Simulated snow depth beneath the boreal jack pine canopy is shown for the 1994 accumulation and ablation period in Figure 3. Simulated and observed snow depths show reasonable agreement, having a regression coefficient of r 2 = 0.90. Figure 3 shows differences between simulated and observed snow depths on days when significant precipitation has occurred. These differences arise from the location of the precipitation gauge (under a canopy crown, hence model input data are affected by interception processes) and the snow-depth gauge (in a small gap between crowns, hence validation data are less affected by interception processes). If the snow-depth data are used to estimate the timing of precipitation events, the agreement between measured and simulated snow depth is improved, with a regression coefficient of r2 = 0.94 (simulation not shown).

Fig. 3. Simulated snow depth beneath a jack pine boreal forest canopy.

SNOWCAN simulates significant melt events on days 60−64, 70−73, 88−90 and 97−108, and captures the change in depth during these melt periods, as shown in Figure 3. However, at the end of the ablation period, the rate of melt is underestimated by the model, with persistence of the simulated snowpack several days after the observed snow- pack has disappeared.

Figure 4 shows a comparison between simulated subcanopy downwelling solar radiation and hourly averages of measured sub-canopy solar radiation. Also shown on this graph are the forcing data used to drive the model. The simulated reduction in solar radiation as a result of canopy shading by SNOWCAN is of the correct order of magnitude, although simulated sub-canopy radiation is greater than the averaged radiometer measurements, particularly at low sun angles. The average difference between simulated and measured solar radiation is 3.0 W m-2 for this 3 day period.

Fig. 4. Simulated sub-canopy solar radiation compared to areal averaged measurements.

At the lower boundary, simulated soil temperatures were compared to measurements at 10, 20 and 50 cm depth within the soil (r2 = 0.89, 0.89, 0.76 respectively), as shown in Figure 5. The general temperature trend, driven by the upper boundary conditions, is followed at all depths. Simulation of surface temperature is generally good, except in the first 20 simulation days, where the simulated soil temperature is approximately 4°C colder than the measured temperature. At greater depths within the soil, however, the simulated temperatures diverge from, and are less variable than, the observations. Peaks in the simulated soil temperature on days 63, 74 and 91 correspond to simulated melt periods shown in the snow-depth graph (Fig. 3).

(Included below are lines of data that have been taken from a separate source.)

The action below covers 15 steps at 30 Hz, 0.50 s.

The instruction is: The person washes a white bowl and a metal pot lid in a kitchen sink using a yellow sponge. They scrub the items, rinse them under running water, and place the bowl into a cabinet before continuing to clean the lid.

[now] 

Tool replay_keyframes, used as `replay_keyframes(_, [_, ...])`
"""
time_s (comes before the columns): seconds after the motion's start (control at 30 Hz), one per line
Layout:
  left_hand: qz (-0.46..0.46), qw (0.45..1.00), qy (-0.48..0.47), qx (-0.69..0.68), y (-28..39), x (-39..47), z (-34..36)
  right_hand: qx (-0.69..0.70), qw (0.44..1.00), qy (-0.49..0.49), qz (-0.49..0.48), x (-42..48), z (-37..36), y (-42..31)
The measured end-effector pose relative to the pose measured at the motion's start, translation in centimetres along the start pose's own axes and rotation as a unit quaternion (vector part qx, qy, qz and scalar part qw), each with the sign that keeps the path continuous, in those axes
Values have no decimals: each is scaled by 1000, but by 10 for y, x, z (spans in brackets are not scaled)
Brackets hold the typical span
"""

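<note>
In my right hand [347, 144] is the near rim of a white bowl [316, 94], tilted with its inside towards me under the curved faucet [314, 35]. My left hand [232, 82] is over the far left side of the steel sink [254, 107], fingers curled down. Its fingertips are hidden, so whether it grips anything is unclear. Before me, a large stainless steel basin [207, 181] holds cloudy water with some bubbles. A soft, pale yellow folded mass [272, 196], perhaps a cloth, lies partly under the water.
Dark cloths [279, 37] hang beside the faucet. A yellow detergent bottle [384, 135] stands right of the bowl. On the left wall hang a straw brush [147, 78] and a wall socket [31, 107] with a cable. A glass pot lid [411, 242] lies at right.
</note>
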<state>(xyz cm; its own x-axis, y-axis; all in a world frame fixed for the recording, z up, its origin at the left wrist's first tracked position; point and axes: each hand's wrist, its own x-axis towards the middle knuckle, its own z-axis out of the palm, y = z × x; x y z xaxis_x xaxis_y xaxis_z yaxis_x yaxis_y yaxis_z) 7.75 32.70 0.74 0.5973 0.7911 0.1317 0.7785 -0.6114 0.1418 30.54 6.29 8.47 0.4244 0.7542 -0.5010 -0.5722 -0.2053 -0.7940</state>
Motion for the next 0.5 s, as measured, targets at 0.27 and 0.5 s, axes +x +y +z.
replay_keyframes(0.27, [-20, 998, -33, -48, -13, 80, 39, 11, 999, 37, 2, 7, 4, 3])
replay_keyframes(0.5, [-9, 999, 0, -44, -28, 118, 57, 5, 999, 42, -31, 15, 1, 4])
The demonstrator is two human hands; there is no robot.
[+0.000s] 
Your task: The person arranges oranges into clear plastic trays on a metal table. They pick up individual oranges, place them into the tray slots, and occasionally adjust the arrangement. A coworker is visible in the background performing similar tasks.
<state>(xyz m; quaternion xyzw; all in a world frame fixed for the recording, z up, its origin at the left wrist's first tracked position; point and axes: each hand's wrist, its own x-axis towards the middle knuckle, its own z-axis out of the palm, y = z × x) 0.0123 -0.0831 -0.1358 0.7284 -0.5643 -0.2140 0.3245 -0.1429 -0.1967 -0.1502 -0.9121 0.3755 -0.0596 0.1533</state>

Propagation of the warm front downwards after melt periods was simulated with lag times similar to the observations.

Fig. 5. Comparison between measured temperatures at fixed depths within soil and simulated soil temperatures driven by a constant lower-boundary temperature.

Figure 6 demonstrates simulation of snow depth at six different sites in the boreal forest, each with different canopy characteristics. As in the 1994 simulation shown in Figure 3, the rate of ablation at the end of the season is underestimated by the model. Within the SSA, the snowpack at the open site forms before the snowpack beneath the canopies. Small periods of snowmelt occur on days 43−44,122−123 and 144−145 at the forest sites but not the open site, and the snowmelt on days 162−166 is more pronounced at the forested sites than at the open site.

Fig. 6. Snow depths simulated at six different sites with different canopy characteristics and compared with measurements.

The agreement between simulated and observed snow depth is demonstrated by the regression coefficients given in Table 2. The correlation coefficients in italics apply to periods when snow depth was measured manually on a biweekly basis. A significance test at these sites shows significant positive correlation between measured and simulated snow depths at the 1 % confidence level. Also shown in Table 2 is the first date when the ground is snow-free at the end of the season. The simulated snow melt-out date is later than the observed melt-out date in all cases, with the possible exception of the SSA-OBS site, where insufficient data are available to determine the model accuracy in this respect. For the sites where automatic snow-depth measurements are available, the maximum time difference between simulated and observed meltout date is 1 week.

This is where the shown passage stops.